◆ REQUIRED WORK
Give an exact copy of the data that follows, but none of its pictures.

(Beginning of DATA BELOW)

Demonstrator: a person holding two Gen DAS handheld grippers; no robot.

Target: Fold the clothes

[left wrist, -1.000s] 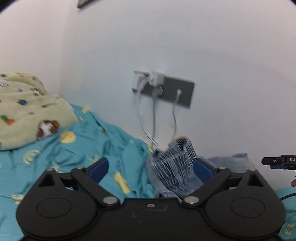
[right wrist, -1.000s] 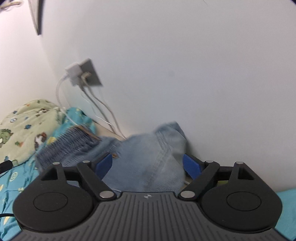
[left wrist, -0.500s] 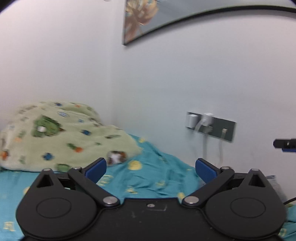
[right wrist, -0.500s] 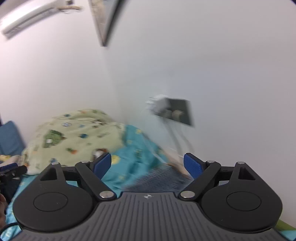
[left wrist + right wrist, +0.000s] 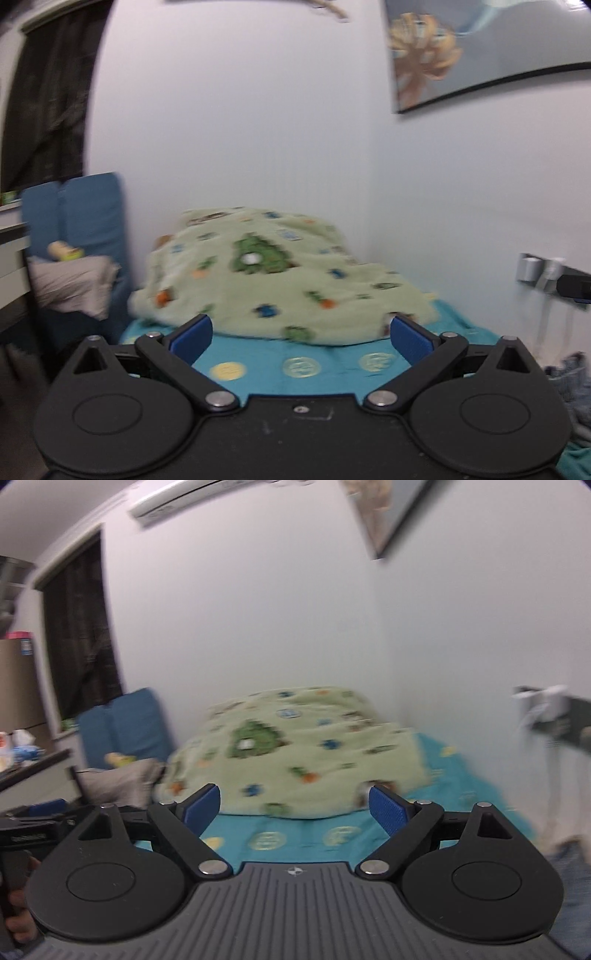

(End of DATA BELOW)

◆ OUTPUT FOR THIS EXERCISE
Demonstrator: a person holding two Gen DAS handheld grippers; no robot.

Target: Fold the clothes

[left wrist, -1.000s] 
[right wrist, -1.000s] 
[left wrist, -0.500s] 
[right wrist, -0.500s] 
[left wrist + right wrist, +0.000s] 

There is nothing more to add to this answer.